What this exercise calls for is an exact copy of the data.

(STORED DATA)

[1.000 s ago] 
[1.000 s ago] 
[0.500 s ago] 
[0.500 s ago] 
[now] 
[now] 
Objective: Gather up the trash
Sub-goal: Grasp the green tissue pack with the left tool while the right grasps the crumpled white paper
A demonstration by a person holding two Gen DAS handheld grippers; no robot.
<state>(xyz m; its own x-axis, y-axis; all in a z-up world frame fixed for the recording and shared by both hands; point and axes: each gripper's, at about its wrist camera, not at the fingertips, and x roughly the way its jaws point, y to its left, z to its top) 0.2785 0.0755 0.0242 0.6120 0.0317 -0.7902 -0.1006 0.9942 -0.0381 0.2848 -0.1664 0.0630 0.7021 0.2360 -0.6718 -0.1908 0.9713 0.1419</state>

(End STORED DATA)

→ **YOUR SOLUTION**:
[1.000 s ago] 
[1.000 s ago] 
[0.500 s ago] 
[0.500 s ago] 
[now] 
[now] 
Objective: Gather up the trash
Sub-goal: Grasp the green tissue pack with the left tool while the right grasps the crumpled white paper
A demonstration by a person holding two Gen DAS handheld grippers; no robot.
<state>(xyz m; its own x-axis, y-axis; all in a z-up world frame fixed for the recording and shared by both hands; point and axes: each gripper's, at about its wrist camera, not at the fingertips, and x roughly the way its jaws point, y to its left, z to its top) 0.2785 0.0755 0.0242 0.6120 0.0317 -0.7902 -0.1006 0.9942 -0.0381 0.2848 -0.1664 0.0630 0.7021 0.2360 -0.6718 -0.1908 0.9713 0.1419</state>

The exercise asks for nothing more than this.